## WHAT YOU WILL DO
Would you quote the material below from its first line through the line containing "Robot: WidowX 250", exactly and with both ends included?

## PROVIDED MATERIAL
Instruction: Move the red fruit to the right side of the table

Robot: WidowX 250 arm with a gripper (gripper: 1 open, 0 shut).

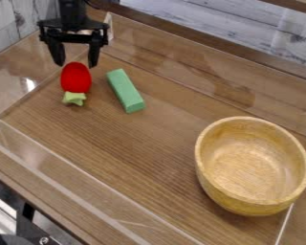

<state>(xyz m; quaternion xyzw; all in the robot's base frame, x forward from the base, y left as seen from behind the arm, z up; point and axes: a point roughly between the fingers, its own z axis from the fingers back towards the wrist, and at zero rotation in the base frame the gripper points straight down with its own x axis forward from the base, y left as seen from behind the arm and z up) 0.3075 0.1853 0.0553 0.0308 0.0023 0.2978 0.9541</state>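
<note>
Black two-finger gripper (pixel 76 54) points straight down at the far left of the brown wood-grain surface (pixel 130 153), jaws spread wide, nothing between them. Fingertips hang just above and slightly behind the small glossy red strawberry-like fruit (pixel 76 77); I can't tell whether they touch it, looks like a small gap.

The red fruit sits on the surface, far-left area, with its pale green leafy cap (pixel 76 97) pointing toward the camera side. It's not lifted.

Green rectangular block (pixel 125 90) lies flat just beside the fruit, on its right, long axis running roughly near-to-far with a slight angle. Fruit and block are close but apart.

Round light wooden bowl (pixel 252 164) is at the near right corner, upright, empty, well apart from fruit, block and gripper.

Low clear acrylic walls (pixel 66 182) edge the surface; the near wall runs diagonally across the lower left, and another stands by the bowl on the right edge. Glare streaks on the surface near the far left and centre back.

Task item is on the left side, opposite end from the bowl.
</note>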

## RESULT OF THE EXERCISE
Instruction: Move the red fruit to the right side of the table

Robot: WidowX 250 arm with a gripper (gripper: 1 open, 0 shut).

That finishes the exercise.